- [Extracted information]:
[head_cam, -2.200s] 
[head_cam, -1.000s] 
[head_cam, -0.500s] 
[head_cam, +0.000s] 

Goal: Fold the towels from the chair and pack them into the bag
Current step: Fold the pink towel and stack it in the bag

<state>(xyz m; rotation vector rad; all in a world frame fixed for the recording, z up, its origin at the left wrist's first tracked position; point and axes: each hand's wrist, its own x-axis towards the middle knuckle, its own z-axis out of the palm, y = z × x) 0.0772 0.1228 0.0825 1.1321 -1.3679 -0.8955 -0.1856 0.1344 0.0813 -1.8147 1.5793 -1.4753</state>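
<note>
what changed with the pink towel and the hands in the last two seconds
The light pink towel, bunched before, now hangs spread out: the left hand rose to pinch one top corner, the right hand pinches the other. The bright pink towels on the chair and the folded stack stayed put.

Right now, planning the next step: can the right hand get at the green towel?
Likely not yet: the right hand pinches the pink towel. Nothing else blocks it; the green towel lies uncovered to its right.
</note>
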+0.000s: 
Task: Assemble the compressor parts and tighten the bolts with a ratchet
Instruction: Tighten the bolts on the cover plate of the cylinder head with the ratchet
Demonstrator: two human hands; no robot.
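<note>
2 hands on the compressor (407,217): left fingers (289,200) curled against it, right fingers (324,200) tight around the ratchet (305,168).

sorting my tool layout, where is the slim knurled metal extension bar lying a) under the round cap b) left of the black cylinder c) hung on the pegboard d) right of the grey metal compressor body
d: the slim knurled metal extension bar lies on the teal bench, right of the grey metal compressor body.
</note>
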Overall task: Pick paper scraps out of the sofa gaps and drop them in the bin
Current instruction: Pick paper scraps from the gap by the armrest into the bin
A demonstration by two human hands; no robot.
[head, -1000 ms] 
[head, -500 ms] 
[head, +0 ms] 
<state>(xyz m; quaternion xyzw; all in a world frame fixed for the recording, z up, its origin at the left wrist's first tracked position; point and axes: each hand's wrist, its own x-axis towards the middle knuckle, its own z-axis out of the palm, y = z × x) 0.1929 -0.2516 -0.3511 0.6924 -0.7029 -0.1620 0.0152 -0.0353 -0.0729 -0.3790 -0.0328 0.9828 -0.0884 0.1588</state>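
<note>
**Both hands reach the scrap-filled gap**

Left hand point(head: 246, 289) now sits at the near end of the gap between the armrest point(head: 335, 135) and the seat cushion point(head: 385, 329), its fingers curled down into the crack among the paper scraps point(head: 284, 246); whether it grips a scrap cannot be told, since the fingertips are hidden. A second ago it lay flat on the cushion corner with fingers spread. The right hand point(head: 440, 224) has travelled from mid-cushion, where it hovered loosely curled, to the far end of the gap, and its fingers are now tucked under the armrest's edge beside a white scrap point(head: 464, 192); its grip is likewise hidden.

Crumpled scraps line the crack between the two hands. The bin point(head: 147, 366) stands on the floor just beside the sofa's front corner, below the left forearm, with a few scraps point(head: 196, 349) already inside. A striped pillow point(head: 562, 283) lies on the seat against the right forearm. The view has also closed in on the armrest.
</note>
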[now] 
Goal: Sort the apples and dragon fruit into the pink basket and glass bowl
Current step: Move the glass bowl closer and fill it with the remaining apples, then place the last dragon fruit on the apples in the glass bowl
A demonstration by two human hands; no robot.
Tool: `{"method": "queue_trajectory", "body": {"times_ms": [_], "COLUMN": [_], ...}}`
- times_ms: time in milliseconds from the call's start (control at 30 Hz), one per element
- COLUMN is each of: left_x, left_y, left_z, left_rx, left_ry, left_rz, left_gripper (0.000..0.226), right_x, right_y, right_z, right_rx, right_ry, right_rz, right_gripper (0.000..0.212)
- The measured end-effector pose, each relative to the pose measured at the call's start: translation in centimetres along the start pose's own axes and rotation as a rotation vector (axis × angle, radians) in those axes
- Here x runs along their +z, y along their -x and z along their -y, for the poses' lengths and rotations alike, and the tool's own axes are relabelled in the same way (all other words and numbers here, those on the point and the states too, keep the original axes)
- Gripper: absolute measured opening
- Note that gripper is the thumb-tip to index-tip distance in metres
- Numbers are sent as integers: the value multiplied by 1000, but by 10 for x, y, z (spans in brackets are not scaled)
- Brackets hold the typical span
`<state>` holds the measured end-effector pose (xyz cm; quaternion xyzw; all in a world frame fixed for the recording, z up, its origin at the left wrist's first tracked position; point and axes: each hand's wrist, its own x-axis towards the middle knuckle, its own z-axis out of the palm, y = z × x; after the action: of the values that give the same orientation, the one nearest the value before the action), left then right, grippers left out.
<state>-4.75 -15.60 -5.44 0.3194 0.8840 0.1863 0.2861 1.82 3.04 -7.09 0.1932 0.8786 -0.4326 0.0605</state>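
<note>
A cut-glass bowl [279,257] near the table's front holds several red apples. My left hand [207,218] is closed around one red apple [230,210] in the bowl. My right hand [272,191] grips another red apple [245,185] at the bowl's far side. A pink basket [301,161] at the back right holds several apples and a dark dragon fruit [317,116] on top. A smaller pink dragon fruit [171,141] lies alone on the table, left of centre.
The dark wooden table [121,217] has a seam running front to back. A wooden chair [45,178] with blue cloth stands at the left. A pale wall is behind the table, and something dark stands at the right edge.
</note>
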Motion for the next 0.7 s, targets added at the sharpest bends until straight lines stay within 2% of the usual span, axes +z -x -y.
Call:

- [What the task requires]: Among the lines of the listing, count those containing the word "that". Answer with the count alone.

- [Task answer]: 2